Word for word, repeat the lines of the records from the first line up to and including the line that contains "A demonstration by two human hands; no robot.", passing over any pictures.
_ _ _
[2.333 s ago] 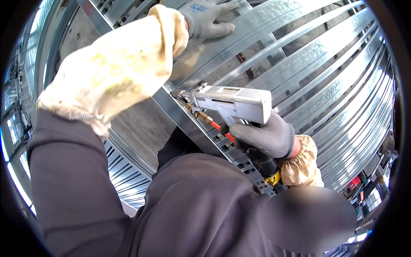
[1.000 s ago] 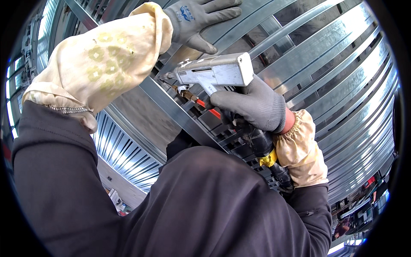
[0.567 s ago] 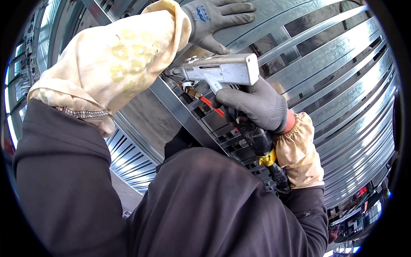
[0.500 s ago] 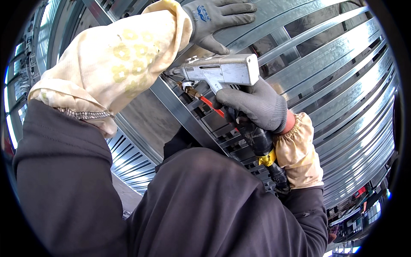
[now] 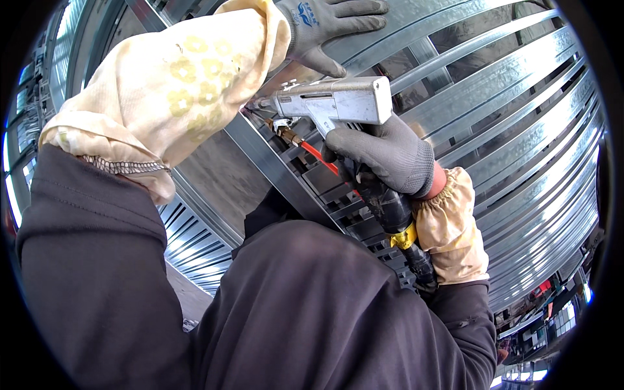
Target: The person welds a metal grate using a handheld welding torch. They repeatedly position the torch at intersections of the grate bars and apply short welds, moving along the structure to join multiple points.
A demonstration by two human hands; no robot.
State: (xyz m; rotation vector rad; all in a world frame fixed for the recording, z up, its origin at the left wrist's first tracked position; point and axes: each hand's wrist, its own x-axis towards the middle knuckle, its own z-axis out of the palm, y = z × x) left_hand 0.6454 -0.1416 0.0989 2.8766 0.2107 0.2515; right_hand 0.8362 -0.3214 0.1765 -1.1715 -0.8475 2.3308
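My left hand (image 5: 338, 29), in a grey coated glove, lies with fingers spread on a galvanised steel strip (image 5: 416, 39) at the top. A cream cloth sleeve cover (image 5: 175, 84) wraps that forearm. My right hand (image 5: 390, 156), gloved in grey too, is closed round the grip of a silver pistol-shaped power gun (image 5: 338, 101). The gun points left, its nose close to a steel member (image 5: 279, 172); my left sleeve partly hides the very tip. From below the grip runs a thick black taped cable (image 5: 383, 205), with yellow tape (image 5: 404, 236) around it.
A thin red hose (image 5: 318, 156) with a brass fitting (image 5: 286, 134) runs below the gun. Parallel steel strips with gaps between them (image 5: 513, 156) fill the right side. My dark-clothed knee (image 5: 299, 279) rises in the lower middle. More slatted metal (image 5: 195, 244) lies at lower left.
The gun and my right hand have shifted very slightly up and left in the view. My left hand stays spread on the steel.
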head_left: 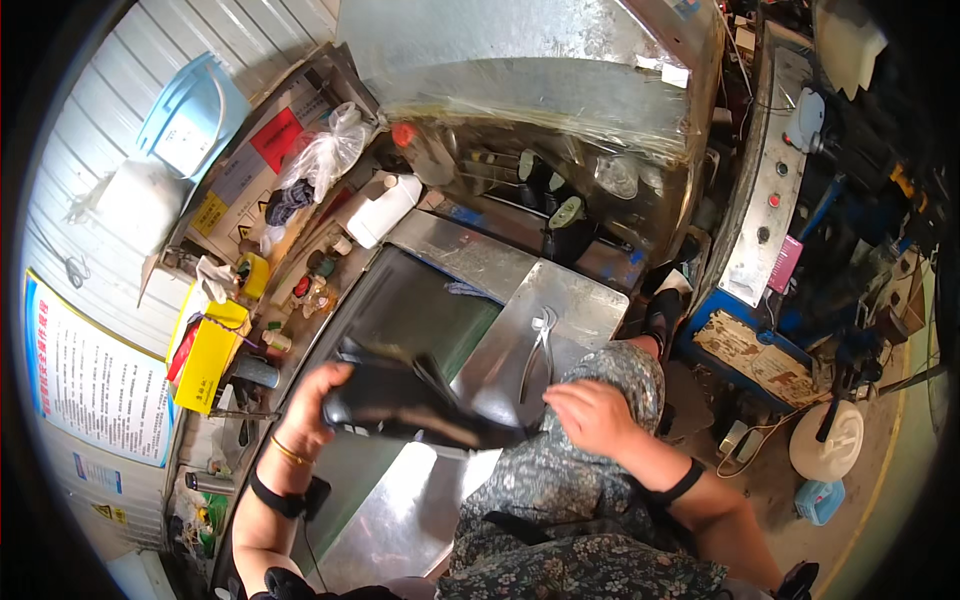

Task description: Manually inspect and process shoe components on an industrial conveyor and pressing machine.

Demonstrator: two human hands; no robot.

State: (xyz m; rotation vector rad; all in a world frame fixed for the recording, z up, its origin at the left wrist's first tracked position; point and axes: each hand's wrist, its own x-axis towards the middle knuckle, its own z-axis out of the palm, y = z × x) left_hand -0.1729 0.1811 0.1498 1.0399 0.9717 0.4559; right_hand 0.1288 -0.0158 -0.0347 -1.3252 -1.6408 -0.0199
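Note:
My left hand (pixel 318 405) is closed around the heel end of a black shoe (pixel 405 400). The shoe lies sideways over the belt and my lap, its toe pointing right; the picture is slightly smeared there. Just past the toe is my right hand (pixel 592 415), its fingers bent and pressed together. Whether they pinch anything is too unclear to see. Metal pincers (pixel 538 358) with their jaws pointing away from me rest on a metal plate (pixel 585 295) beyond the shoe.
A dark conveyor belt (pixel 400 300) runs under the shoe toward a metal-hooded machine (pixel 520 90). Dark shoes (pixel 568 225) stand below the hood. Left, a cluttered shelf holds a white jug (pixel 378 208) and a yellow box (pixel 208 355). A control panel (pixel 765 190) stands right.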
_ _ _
- EXERCISE ANSWER:
[2.333 s ago] 
[1.000 s ago] 
[0.567 s ago] 
[0.500 s ago] 
[now] 
Target: The person welds a metal grate using a handheld welding torch. They repeatedly position the torch at intersections of the grate bars and apply short welds, moving along the structure to join multiple points.
A demonstration by two human hands; no robot.

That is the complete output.